Staple foods like grain, soya and corn are often grown in poorer regions of the world and then used as animal feed, which reduces the global food supply whilst having a huge impact on those poorer regions. In short, feeding those crops directly to humans would be much more effective than feeding them to farmed animals.
And whilst a shift towards plant-based foods is not the only solution to world hunger (there are of course many factors at play), it is a necessary component.For further information, please see A Well-Fed World.
Slaughterhouse workers suffer, too
The global COVID-19 pandemic highlighted how little the meat industry cares for its workers. Slaughterhouses became epicentres of COVID-19 outbreaks in many countries, including the UK, resulting in many workers, their families and their communities becoming sick and in some cases dying. These workers are, as some articles have stated, literally put on the frontline; forced to work in close proximity with one another, because social distancing seemingly cannot exist in these places. And of course, they are also surrounded by animals, the majority of whom come from filthy factory farms, where disease is rife. It is evident that the meat industry does not care about humans or animals.
In addition to disease outbreak, previous research has shown that slaughterhouse workers suffer higher risks of mental health problems, such as depression and PTSD, and can also be more susceptible to drug and alcohol dependency – one can imagine due to the stressful and horrific nature of their roles. Many of them are migrant workers, working long hours in terrible conditions for very little pay. Their roles also put them in grave danger of suffering injuries. In the UK, an average of two slaughterhouse workers per week suffer serious injuries.
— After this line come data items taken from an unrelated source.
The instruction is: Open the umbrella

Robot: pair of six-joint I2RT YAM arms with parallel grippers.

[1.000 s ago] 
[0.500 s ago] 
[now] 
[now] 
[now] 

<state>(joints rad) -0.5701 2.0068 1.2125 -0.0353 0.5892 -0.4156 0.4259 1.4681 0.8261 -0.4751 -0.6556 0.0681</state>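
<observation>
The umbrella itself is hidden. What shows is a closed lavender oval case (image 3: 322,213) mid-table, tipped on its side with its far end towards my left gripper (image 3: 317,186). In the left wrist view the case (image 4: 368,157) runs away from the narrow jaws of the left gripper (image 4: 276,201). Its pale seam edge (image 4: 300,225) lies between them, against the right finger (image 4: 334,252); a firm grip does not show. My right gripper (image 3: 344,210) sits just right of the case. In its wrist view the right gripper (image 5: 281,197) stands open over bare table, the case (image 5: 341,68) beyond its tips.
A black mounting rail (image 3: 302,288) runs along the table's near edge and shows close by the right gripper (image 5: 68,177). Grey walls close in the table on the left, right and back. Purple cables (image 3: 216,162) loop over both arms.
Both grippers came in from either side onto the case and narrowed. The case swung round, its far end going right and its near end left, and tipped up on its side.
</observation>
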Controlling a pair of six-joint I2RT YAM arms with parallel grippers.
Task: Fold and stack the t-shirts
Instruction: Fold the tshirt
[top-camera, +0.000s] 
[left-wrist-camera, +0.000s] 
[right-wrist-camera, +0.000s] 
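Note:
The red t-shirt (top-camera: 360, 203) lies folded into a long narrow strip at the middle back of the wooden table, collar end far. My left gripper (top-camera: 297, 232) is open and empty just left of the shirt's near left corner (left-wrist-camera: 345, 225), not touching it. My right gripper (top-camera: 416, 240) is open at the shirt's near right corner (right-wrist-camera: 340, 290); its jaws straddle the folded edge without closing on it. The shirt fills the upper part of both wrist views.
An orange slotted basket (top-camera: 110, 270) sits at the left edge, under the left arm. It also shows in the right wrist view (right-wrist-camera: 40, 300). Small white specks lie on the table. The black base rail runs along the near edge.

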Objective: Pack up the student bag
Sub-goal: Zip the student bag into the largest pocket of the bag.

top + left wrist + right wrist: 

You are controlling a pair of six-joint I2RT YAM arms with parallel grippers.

Slaughterhouse workers are suffering, the animals are suffering, and neither has much of a choice. But you do. Try vegan.
To help protect life-preserving medicines
Antibiotic resistance occurs when the germs no longer respond to the antibiotics designed to kill them. There were 61,000 antibiotic-resistant infections in England in 2018, a nine per cent rise from the previous year.
Antibiotics are often given to intensively farmed animals in an effort to keep them alive just long enough to make it to the slaughterhouse. Globally, more antibiotics are given to farmed animals than are used to treat people, and this over-use is causing further antibiotic resistance. They have been used so frequently that dangerous pathogens have now mutated and become resistant to them.
Diseases caused by antibiotic resistant bacteria are dangerous to us all, but they are a particular threat to vulnerable populations, such as cancer patients and the elderly.
The World Health Organisation (WHO) has stated that antibiotics are already failing and that ‘without urgent action we are heading for a post-antibiotic era in which common infections and minor injuries can once again kill’.
In September 2016, an investigation by the coalition group ‘Save Our Antibiotics’ revealed E.coli resistant to multiple crucial antibiotics on pig and chicken meat from seven major UK supermarkets. They also later reported in 2019 that some supermarkets still haven’t told their suppliers to stop using antibiotics routinely and revealed that only two out of the ten supermarkets explicitly ban the use of the last-resort antibiotic colistin (namely M&S and Waitrose).
Unfortunately, drug companies are not financially incentivised to develop new antimicrobials, as they cannot justify such a poor return to shareholders. Instead, they often make money on chronic disease drugs.
Worryingly, some common infections of the kidneys, bloodstream or bladder may become untreatable and common medical procedures such as hip replacements or prostate biopsies could become extremely risky. Widespread adoption of a plant-based diet could help mitigate some of this risk.